Wednesday, March 7, 2007

Organizational ADHD

Have you ever worked in an organization that is a typical case of organizational ADHD? Organizations that change their structure all the time - partially or completely - without respecting or even being aware of the laws of change.Once something does not seem to work (or does not fit the taste or ego of a manager), it's changed . Not by refactoring but in many cases by implementing patch after fix after patch. The first organizational "bug" that pops up is enough to go throught the motions again without worrying about the collateral damage that is created. Things never get the time to stabilize. Before people more or less understand what has changed, the organization has changed again.


A first side effects of this continual cascade of organizational changes is the fact that people get into the mode of "wait a bit, it will change anyway".

Another derivative of organizational ADHD is an organizational structure with a complexity that is not in synch with the complexity of the organization's goals set. An hierarchical chrismas tree with loads of managers, all with a very limited span of control and the "right to decide" on a micro piece of the process chain.
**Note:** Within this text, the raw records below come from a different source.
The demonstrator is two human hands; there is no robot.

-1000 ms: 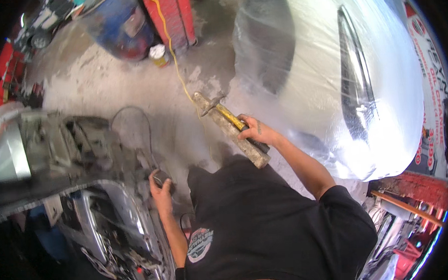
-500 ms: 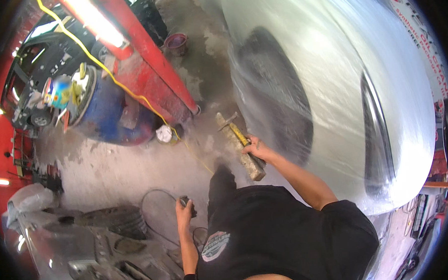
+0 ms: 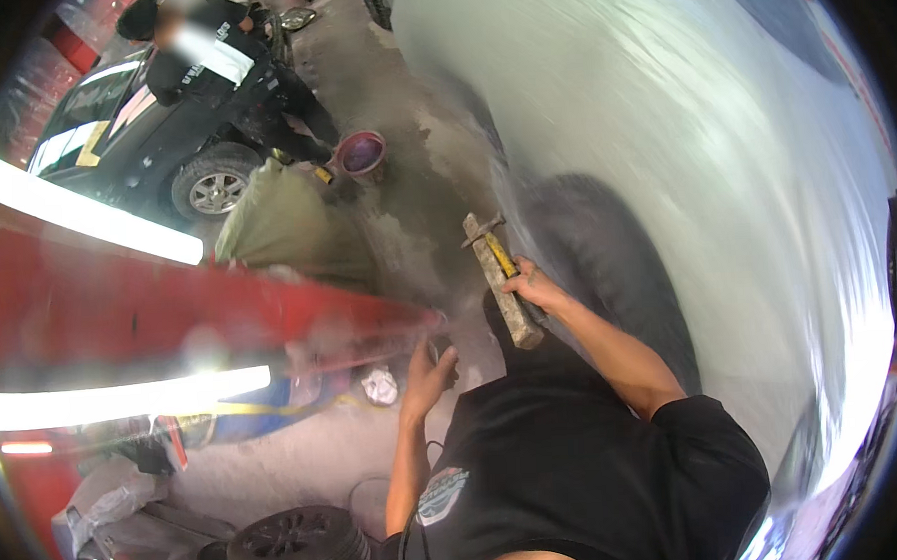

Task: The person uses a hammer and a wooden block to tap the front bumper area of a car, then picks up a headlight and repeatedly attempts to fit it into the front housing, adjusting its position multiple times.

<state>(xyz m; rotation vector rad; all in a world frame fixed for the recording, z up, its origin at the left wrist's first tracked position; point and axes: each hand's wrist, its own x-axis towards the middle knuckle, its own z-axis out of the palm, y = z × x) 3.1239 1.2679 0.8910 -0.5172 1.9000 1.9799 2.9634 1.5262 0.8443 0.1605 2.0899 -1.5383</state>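
Our right hand (image 3: 536,284) is closed round the hammer (image 3: 502,257) and the block (image 3: 518,319) together, the hammer lying along the block with its head at the far end. One grip carries both, so a slackened thumb could let the block slide out and drop. Our left hand (image 3: 430,377), to the left and a little lower, has its fingers curled; we cannot tell whether it holds anything. Close on the right hand's right is the film-covered car (image 3: 745,197); if we turn too sharply, the hammer could snag and tear the film. Just beyond the left hand is the red post (image 3: 290,327), where a careless swing could bang our knuckles. Lower left of that hand lies a wheel (image 3: 300,555). Well beyond both hands stand a bucket (image 3: 362,155) and, left of it, a co-worker (image 3: 214,75) beside a dark car (image 3: 143,158); not looking down, we could kick the bucket.
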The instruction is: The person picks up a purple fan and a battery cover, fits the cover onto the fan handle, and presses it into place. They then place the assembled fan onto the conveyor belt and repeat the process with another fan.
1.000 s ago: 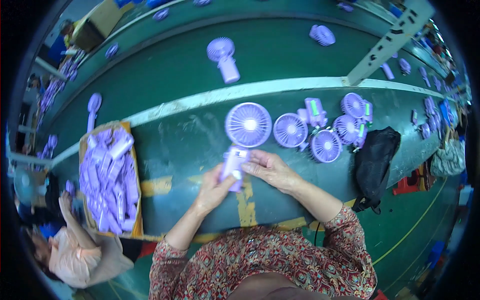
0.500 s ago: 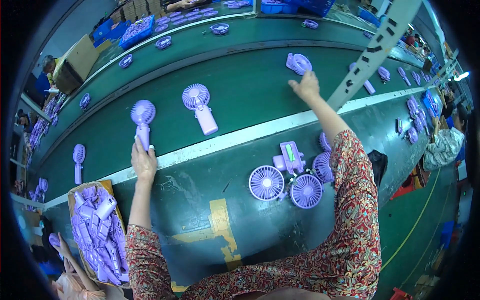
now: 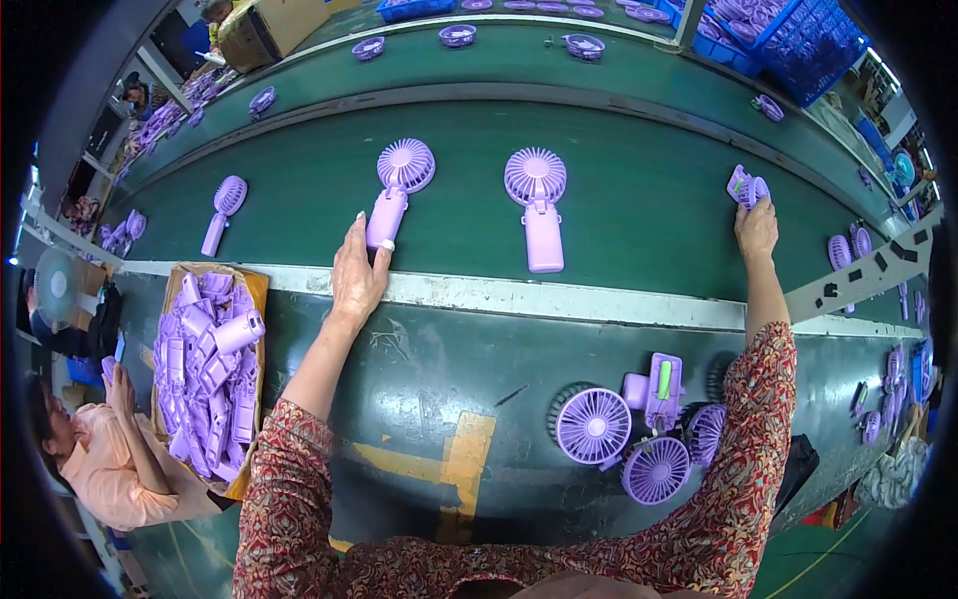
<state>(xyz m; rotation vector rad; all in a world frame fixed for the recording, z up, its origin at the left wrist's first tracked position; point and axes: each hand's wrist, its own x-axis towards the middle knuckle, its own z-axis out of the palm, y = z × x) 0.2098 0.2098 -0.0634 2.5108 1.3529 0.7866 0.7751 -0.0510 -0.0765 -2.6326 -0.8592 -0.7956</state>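
Note:
My left hand point(image 3: 357, 278) reaches over the white rail, its fingers and thumb either side of the lower handle of a purple handheld fan point(image 3: 406, 166). That fan lies on the green conveyor belt point(image 3: 639, 220); a white cover sits on the thumb tip. Farther right, my right hand point(image 3: 756, 228) has its fingers closed on the round head of another purple fan unit point(image 3: 755, 190). This unit has a handle part with a green strip; the fingers partly hide it. Between my hands, a handheld fan point(image 3: 536, 180) lies head away from me.
Several fan heads point(image 3: 595, 426) and an open handle shell with a green strip point(image 3: 664, 382) lie on the near table. A carton point(image 3: 261, 399) holds purple casings. A slanted metal post point(image 3: 878, 262) stands right. A co-worker point(image 3: 130, 459) sits left.
My right hand has reached the fan unit and closed on its head. The view has turned right and shifted. My left hand stays at the same fan's handle.

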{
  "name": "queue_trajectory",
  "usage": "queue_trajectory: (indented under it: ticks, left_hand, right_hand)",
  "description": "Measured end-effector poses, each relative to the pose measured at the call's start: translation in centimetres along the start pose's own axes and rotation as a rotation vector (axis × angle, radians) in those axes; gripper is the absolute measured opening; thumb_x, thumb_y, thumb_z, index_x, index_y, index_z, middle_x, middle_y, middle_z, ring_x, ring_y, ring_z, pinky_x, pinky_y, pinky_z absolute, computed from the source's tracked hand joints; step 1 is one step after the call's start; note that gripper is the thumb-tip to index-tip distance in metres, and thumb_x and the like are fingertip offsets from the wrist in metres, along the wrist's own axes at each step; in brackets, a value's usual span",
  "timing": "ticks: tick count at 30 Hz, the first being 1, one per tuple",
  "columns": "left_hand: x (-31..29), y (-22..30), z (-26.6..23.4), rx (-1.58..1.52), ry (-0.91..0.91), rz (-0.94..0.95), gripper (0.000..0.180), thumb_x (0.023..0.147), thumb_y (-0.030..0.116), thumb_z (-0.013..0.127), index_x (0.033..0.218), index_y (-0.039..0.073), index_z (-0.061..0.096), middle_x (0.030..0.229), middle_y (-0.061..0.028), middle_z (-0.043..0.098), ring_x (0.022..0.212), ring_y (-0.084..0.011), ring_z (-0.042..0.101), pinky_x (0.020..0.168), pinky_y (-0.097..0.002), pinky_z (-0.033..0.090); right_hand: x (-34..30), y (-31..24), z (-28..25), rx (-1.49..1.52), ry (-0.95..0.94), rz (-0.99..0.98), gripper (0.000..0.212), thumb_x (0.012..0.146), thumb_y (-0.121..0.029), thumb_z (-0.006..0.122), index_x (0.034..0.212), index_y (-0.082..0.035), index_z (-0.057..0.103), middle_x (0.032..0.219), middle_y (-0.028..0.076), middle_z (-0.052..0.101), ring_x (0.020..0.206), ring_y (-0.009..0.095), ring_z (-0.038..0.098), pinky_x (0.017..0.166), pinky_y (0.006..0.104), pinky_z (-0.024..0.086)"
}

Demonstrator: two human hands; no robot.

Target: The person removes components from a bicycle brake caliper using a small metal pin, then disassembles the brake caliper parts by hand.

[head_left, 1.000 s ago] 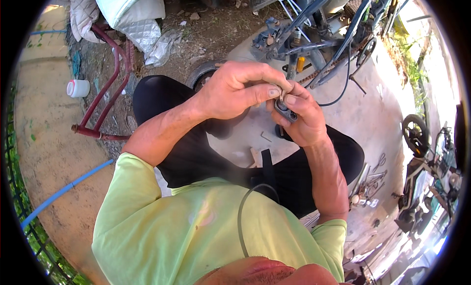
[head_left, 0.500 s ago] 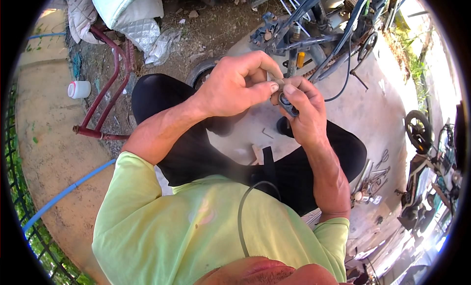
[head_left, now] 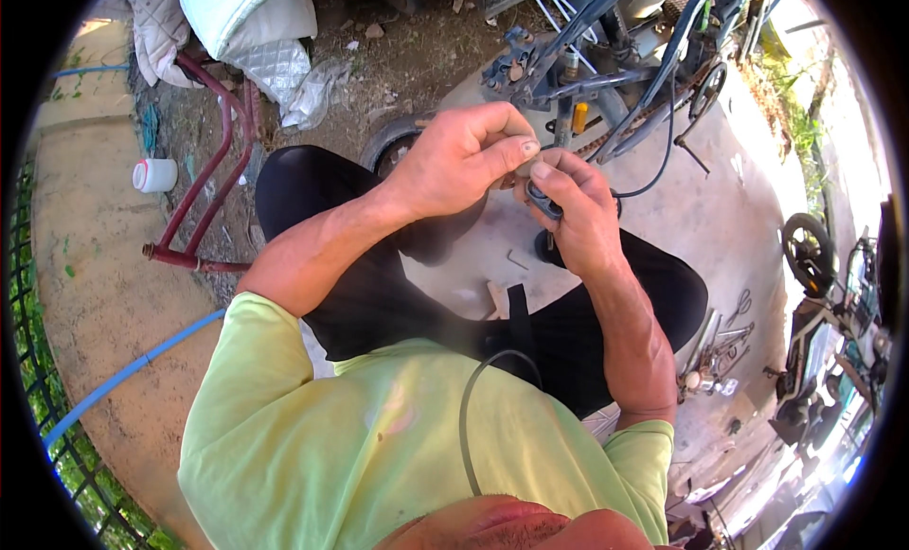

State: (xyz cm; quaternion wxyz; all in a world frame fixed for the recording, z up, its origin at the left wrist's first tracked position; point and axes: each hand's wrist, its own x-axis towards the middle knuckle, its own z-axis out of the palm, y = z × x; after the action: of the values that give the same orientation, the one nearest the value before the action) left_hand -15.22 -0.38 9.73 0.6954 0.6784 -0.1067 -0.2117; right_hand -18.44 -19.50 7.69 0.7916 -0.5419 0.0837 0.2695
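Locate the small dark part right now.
In the head view, right of centre, the small dark part is held in the right hand, just below and right of the left hand.

On the left of my feed I saw a bent, dark-red tubular metal frame (head_left: 226, 133), with a small white plastic jar, red at its rim (head_left: 159, 176), just beside it. Silvery quilted sheeting (head_left: 275, 72) lay near the frame's upper end. Lower down, a light-blue plastic hose (head_left: 137, 363) crossed a tan slab (head_left: 104, 266). At far right I made out a small black wheel (head_left: 808, 257).
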Motion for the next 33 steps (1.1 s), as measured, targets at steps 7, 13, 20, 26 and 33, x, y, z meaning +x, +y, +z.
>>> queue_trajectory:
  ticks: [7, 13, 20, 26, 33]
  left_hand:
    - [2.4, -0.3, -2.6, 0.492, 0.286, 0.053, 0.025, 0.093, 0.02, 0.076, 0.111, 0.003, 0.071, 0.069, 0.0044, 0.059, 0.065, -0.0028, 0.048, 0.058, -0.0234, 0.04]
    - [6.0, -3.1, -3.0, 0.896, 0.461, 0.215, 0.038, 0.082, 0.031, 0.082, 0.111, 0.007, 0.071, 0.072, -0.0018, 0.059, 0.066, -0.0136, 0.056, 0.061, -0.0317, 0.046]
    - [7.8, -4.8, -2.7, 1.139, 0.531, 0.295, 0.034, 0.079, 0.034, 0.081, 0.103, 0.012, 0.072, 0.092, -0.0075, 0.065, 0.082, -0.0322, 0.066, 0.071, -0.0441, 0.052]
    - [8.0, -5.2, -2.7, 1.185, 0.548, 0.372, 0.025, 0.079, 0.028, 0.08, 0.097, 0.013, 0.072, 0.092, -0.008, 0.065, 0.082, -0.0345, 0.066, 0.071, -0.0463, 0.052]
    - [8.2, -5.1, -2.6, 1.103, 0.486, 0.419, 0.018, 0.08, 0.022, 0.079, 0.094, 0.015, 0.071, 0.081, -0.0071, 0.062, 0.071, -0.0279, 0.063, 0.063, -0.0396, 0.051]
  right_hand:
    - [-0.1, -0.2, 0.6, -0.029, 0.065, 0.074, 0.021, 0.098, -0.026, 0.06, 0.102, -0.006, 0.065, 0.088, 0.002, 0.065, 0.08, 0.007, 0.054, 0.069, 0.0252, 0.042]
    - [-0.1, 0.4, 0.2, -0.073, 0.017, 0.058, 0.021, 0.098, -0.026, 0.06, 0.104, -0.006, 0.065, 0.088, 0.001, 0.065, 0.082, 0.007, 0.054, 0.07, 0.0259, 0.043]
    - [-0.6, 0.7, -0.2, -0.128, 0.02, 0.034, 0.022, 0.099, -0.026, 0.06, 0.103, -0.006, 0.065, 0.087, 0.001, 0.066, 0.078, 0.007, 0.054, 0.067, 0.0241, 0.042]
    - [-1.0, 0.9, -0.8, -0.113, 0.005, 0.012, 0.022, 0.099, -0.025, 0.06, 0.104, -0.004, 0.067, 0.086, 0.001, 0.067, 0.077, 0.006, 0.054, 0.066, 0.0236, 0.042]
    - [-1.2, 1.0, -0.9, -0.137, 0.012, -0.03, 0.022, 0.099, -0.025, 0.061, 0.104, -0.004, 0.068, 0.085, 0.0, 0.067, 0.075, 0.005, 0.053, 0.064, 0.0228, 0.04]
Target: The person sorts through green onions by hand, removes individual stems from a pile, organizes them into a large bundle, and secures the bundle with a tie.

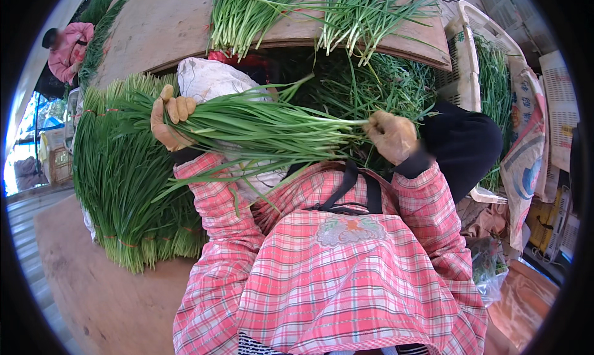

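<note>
A loose bunch of long green garlic chives lies crosswise in front of my chest. My left hand, in a tan glove, is wrapped round its leafy end. At the pale stem end my right hand, gloved too, has its fingers curled and pinched at the tips of a few chive stems. The exact grip of those fingertips is partly hidden. Below the bunch a white sack partly shows. Loose chive leaves lie heaped beyond my right hand.
Tied chive bundles are stacked at my left on a wooden board. More chives lie on a raised board ahead. A white plastic crate stands right, beside a printed sack. Another person is at far left.
</note>
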`<state>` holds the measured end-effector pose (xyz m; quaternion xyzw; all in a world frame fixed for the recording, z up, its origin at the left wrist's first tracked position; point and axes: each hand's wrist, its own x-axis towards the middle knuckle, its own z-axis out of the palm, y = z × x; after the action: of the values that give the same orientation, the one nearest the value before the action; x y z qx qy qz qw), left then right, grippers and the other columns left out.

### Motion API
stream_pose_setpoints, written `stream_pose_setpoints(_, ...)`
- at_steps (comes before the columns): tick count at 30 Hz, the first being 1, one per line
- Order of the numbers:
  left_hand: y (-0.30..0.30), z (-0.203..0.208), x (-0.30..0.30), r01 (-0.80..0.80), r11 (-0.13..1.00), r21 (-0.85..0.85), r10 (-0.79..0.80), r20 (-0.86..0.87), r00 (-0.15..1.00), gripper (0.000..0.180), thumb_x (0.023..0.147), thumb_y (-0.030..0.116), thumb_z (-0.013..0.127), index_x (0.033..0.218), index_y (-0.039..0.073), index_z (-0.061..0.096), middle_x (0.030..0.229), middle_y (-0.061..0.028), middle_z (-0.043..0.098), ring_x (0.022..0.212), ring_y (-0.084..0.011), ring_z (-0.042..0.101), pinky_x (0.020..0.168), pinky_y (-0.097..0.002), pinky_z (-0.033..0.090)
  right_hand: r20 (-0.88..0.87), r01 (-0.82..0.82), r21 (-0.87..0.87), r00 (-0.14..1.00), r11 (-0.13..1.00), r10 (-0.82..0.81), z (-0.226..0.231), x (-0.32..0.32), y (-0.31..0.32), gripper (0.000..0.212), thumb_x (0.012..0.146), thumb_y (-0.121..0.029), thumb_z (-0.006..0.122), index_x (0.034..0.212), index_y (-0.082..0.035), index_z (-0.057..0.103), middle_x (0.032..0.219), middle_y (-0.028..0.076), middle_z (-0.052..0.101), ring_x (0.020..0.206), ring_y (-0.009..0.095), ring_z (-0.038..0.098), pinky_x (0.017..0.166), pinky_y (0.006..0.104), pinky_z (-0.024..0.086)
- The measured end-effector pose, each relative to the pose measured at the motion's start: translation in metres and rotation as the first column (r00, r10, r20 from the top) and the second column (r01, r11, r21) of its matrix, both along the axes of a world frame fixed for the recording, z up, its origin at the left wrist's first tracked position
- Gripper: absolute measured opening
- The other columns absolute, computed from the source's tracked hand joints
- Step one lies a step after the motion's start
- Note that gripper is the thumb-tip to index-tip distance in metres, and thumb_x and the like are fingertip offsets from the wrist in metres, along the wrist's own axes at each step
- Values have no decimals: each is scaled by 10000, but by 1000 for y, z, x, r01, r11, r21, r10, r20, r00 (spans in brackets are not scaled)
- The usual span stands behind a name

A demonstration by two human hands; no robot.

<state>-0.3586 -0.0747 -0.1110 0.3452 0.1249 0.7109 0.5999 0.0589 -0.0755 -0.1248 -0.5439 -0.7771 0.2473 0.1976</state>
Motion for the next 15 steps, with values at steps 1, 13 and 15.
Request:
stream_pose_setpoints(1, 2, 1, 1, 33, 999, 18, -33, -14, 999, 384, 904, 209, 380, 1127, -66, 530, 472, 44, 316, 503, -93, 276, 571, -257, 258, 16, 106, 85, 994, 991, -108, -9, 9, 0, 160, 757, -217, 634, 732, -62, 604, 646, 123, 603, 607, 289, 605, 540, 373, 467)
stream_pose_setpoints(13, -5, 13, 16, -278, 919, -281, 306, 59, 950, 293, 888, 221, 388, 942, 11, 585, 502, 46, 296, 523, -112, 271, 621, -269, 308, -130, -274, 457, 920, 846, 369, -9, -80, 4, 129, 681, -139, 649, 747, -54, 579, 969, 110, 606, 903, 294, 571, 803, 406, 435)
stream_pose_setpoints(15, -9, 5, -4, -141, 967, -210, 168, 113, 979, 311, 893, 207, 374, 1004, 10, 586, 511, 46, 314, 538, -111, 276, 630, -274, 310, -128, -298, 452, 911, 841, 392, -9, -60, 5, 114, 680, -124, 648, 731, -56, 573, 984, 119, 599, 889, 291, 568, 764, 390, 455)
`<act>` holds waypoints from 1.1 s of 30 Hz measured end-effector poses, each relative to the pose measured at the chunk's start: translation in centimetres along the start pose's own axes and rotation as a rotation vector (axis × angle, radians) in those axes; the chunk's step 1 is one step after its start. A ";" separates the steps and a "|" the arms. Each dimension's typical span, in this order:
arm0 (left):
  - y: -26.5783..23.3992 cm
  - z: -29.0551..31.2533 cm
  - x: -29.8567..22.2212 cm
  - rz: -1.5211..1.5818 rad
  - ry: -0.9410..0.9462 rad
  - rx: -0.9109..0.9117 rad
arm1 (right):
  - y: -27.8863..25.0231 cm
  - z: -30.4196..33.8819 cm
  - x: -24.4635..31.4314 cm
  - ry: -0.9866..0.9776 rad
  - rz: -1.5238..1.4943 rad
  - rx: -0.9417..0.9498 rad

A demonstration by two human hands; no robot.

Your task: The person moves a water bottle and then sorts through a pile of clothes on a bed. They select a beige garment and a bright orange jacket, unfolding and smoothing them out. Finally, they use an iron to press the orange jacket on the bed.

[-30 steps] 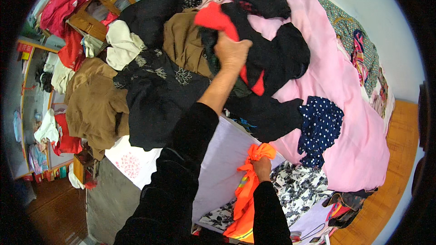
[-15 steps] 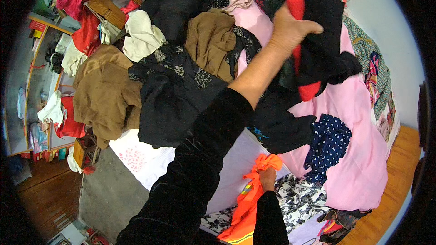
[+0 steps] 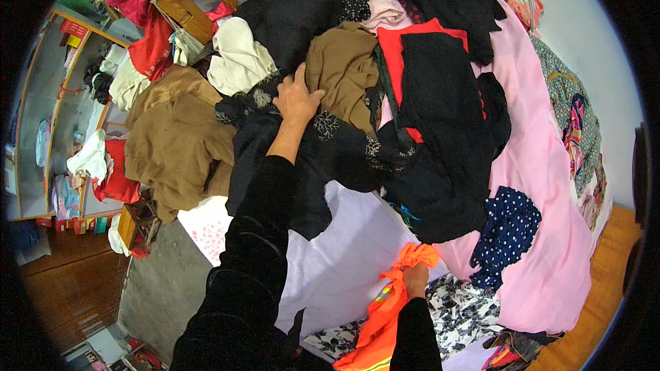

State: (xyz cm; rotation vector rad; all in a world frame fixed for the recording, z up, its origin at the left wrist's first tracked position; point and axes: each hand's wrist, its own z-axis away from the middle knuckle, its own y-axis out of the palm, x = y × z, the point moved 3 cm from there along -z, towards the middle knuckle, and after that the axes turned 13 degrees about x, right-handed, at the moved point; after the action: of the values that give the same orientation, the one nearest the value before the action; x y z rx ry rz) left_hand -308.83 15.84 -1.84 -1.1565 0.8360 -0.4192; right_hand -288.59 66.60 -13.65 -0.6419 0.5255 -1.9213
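Observation:
My left hand (image 3: 295, 99) rests on a black garment with a white branch pattern (image 3: 275, 158), its fingers spread and thumb out to the right. Low in the head view, my right hand (image 3: 416, 280) is closed around a bunched orange garment with reflective strips (image 3: 378, 330). Right of my left hand lies a brown garment (image 3: 340, 62). Further right, a black garment with red edges (image 3: 440, 96) is spread over the heap. A larger brown garment (image 3: 179, 137) and a cream cloth (image 3: 237, 58) lie at its left.
Pink cloth (image 3: 543, 247) covers the right side, with a navy polka-dot garment (image 3: 505, 227) on it. Lavender cloth (image 3: 337, 261) lies before me. At the left are a wooden chair (image 3: 189, 17) and shelves (image 3: 62, 117). A wooden edge (image 3: 615, 240) runs at right.
My left hand has moved left, off the black and red garment, onto the black patterned one. The black and red garment now lies flatter. My right hand keeps its hold on the orange garment.

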 end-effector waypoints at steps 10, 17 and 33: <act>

Although you find these "bad smells" in all organizations in one way or another, in ADHD organization, you can find them in extreme forms:

  • "limited span of control": For every "two men and a horse head" (translation of a Flemish saying) there is a manager. This leads to upside down pyramids with more managers than "workers".
  • "hierarchy over process": due to the fact that managers are all over the place, they need to be recognized and respected in one way or another. Due to that, processes suffer, because they are defined in such a way, that managers and departments get the visibility they "deserve". Resulting in havy processes with endless chains of process steps, and checks, stamps and signatures all over the place ('cause noone can be trusted).
  • "too many decision makers": for every step in the process, someone else decides on go/no-go
  • "hidden agendas": The personal "at-stakes" get priority over the end-to-end process or company "at-stakes".
  • "ego over ratio": Although people know the current way is no good, they don't want to change it as it might damage their position, range of influence, ego.